Getting Started Guide

Let's begin by installing Typesense, indexing some documents and exploring the data with some search queries.

For a detailed dive into the Typesense API, refer to our API documentation.

Installing Typesense

We have pre-built binaries available for Linux (X86_64) and Mac OS X from our downloads page.

We also publish official Docker images for Typesense on Docker hub.

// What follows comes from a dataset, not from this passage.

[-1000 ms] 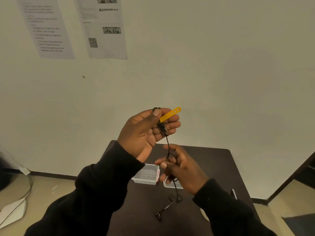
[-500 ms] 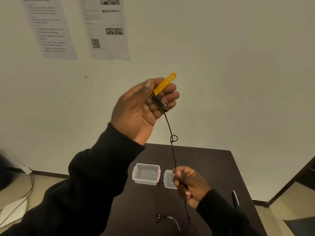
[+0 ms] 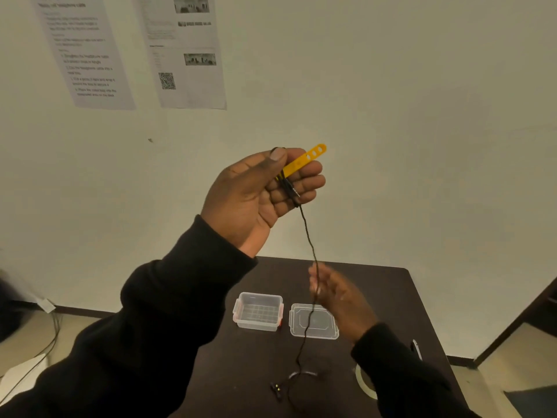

Starting the Typesense server

You can start Typesense with minimal options like this:

mkdir /tmp/typesense-data
./typesense-server --data-dir=/tmp/typesense-data --api-key=$TYPESENSE_API_KEY

On Docker, you can run Typesense like this:

mkdir /tmp/typesense-data
docker run -p 8108:8108 -v/tmp/typesense-data:/data typesense/typesense:0.8.0 \
  --data-dir /data --api-key=$TYPESENSE_API_KEY

Server arguments

Parameter Required Description
data-dir true Path to the directory where data will be stored on disk.
api-key true API key that allows all operations.
search-only-api-key false API key that allows only searches. Use this to define a separate key for making requests directly from Javascript.
listen-address false Address to which Typesense server binds. Default: 0.0.0.0
listen-port false Port on which Typesense server listens.. Default: 8108
master false Starts the server as a read-only replica by defining the master Typesense server's address in
http(s)://<master_address>:<master_port> format.
ssl-certificate false Path to the SSL certificate file. You must also define ssl-certificate-key to enable HTTPS.
ssl-certificate-key false Path to the SSL certificate key file. You must also define ssl-certificate to enable HTTPS.
log-dir false By default, Typesense logs to stdout and stderr. To enable logging to a file, provide a path to a logging directory.

Installing a client

At the moment, we have clients for Javascript, Python, and Ruby.

We recommend that you use our API client if it's available for your language. It's also easy to interact with Typesense through its simple, RESTful HTTP API.

gem install typesense
pip install typesense
// Node.js
npm install typesense

// Browser
<script src="dist/typesense.min.js"></script>

Example application

At this point, we are all set to start using Typesense. We will create a Typesense collection, index some documents in it and try searching for them.

To follow along, download this small dataset that we've put together for this walk-through.

Initializing the client

Let's begin by configuring the Typesense client by pointing it to the Typesense master node.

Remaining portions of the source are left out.